Discovering Amsterdam sans weed pass

Your days of lighting up a joint in a Netherlands coffee shop are numbered.

The Dutch government is delaying plans to ban tourists from buying marijuana until at least May, but it still plans to go ahead with a “weed pass” system only for legal residents of the Netherlands.

Under the country’s tolerance policy, marijuana is technically illegal but it is sold openly in cafes and police don’t arrest people for possession of small amounts. That’s about to change for anyone but residents.

A test rollout of the new rules in southern cities was to begin in January but was delayed due to practical difficulties. The policy will likely be in place nationwide in 2013, despite objections from the city of Amsterdam.

This law was highly debated by government officials, some of whom expect a drop in tourism as a result. But officials hope it will solve problems caused by German and Belgians who drive across the border to buy the drug.

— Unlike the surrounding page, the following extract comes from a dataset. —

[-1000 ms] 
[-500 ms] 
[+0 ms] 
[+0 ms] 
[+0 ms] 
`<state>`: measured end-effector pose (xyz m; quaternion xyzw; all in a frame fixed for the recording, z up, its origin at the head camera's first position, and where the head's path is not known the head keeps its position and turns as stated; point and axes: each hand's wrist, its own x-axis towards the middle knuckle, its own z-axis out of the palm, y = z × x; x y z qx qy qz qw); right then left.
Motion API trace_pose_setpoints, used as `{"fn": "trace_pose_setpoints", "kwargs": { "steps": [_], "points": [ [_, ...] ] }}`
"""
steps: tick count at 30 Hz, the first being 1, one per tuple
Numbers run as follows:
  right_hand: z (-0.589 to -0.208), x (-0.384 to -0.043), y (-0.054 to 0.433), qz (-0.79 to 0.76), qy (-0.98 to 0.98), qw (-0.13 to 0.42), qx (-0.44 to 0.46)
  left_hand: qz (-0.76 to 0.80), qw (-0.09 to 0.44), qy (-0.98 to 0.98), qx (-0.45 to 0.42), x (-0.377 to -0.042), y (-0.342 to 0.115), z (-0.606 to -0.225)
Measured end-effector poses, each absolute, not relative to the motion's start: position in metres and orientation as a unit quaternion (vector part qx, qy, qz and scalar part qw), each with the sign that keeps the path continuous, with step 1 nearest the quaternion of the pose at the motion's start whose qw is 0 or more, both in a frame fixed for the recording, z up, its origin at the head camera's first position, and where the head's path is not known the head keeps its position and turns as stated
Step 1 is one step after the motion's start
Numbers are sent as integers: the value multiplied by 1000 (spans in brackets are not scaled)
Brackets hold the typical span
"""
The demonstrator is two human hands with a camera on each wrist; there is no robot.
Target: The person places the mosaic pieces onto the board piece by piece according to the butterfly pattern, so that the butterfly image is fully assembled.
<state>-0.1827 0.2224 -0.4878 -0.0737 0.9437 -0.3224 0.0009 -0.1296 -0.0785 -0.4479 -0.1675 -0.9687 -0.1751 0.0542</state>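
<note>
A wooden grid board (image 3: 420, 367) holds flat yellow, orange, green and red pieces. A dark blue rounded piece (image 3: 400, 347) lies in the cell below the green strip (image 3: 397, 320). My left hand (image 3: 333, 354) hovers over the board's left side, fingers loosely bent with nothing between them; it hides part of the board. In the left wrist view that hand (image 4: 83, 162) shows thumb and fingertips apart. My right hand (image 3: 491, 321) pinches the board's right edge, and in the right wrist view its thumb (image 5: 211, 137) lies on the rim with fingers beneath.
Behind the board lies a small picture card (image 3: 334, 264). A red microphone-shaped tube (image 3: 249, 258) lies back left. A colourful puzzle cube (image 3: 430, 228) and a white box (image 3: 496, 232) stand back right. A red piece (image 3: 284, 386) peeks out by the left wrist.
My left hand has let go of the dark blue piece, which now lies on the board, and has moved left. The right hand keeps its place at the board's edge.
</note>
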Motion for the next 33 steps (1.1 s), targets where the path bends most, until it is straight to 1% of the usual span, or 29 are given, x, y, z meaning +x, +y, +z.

But you don’t have to be stoned to get hooked on Amsterdam. Come with me on a tour of the road not token:

1. Go see Van Gogh at The Van Gogh Museum. Amsterdam has a museum for pretty much anything you can name (tulips, shipbuilding, etc.), and the Rijksmuseum is also a don’t-miss for the old Dutch masters. But the Van Gogh is my favorite. Learn more about the museum at

2. Eat! You won’t consume a lot of Dutch food in Amsterdam. Most restaurants feature other cuisines, often French. Among my favorite restaurants: Harkema (67 Nes), which knows how to cook cod and sea bass perfectly and has excellent house wine for $21 a bottle; Le Garage (54-56 Ruysdaelstraat), where celebrity chef Joop Braakhekke turns out beautiful tasting menus (about $75; mine included veal pate, poached ling and lemon tart); Puri Mas (37 Lange Leidsed), with its multitude of Indonesian plates for sharing; and Witteveen Jade Lew (256 Ceintaurban), where I enjoyed a simple but perfect spinach quiche with salad.

You must also eat some Dutch cheese, the country’s No. 1 export. A cheese marked “old” isn’t all dried up and crusty. The designation typically means that the cheese has been aged 10 to 12 months, making it a little firmer and stronger. The “new” cheeses are milder and softer, and also excellent.

3. Visit the Vondelpark. Here’s another thing you can legally do in Amsterdam: have sex in the city’s 120-acre Vondelpark. Sex has been had there at least since the 1960s, when hippies fell in love with the place. So a few years ago, Amsterdam’s highly indulgent city fathers decided to go ahead and legalize it, as long as it’s discreet and at night.

And while we’re talking sex: Prostitution is also legal in Amsterdam. There are two shifts. The ladies of the evening pay higher rent than the ladies of the afternoon for the windows in which they stand and beckon to passers-by.

4. Learn how to say the names of Dutch streets without strangling. Right after I checked into my hotel, I had to ask the desk clerk how to get to a street called Nieuwezijds Voorburgwal. He rattled it off handily, but I’m afraid I never was able to. Thus, I was never without a map. No way could I ask a person on the street where anything was.

5. Pay respects to Anne Frank. Anne Frank House Amsterdam is filled with itty-bitty steps. Buy your ticket at

6. Look up at the row houses along the canals. You’ll notice that each one has a hook at the top. That’s so the residents can put a rope through them and hoist furniture up, because it’s surely not going up those tiny staircases. And it’s not your imagination: Many of these houses lean forward. That’s so the furniture won’t go crashing through the windows when it’s hoisted. Amsterdammers are nothing if not practical.

7. Learn the tram system. Cabs aren’t an efficient way to get around. Many streets are one-way and interrupted by canals, and there’s often construction. Cars aren’t all that practical. In fact, Amsterdam residents are more likely to own a boat than a car.

8. Either ride a bike or learn how to not get hit by them. I was told there are 1.5 million bikes in the city, and I believe it. You can rent one from your hotel.

Meanwhile, pedestrians, be careful not to meander into the bike lane. How do you tell the walkway from the bike lane? The bricks in the bike lane are slightly pink. But if they’re old and it’s raining, it’s not always easy to tell. Heed the jingling bell and get out of the way.

9. Check out the newly reopened Het Scheepvaartmuseum (Maritime Museum). It didn’t reopen until October, so I missed it, but I’m told it’s amazing and has a good restaurant, Stalpaert, right on the water. Admission is 15 euros. More at

10. Be friendly. People say hello to random strangers in this country, so overt friendliness is not only acceptable, it’s encouraged.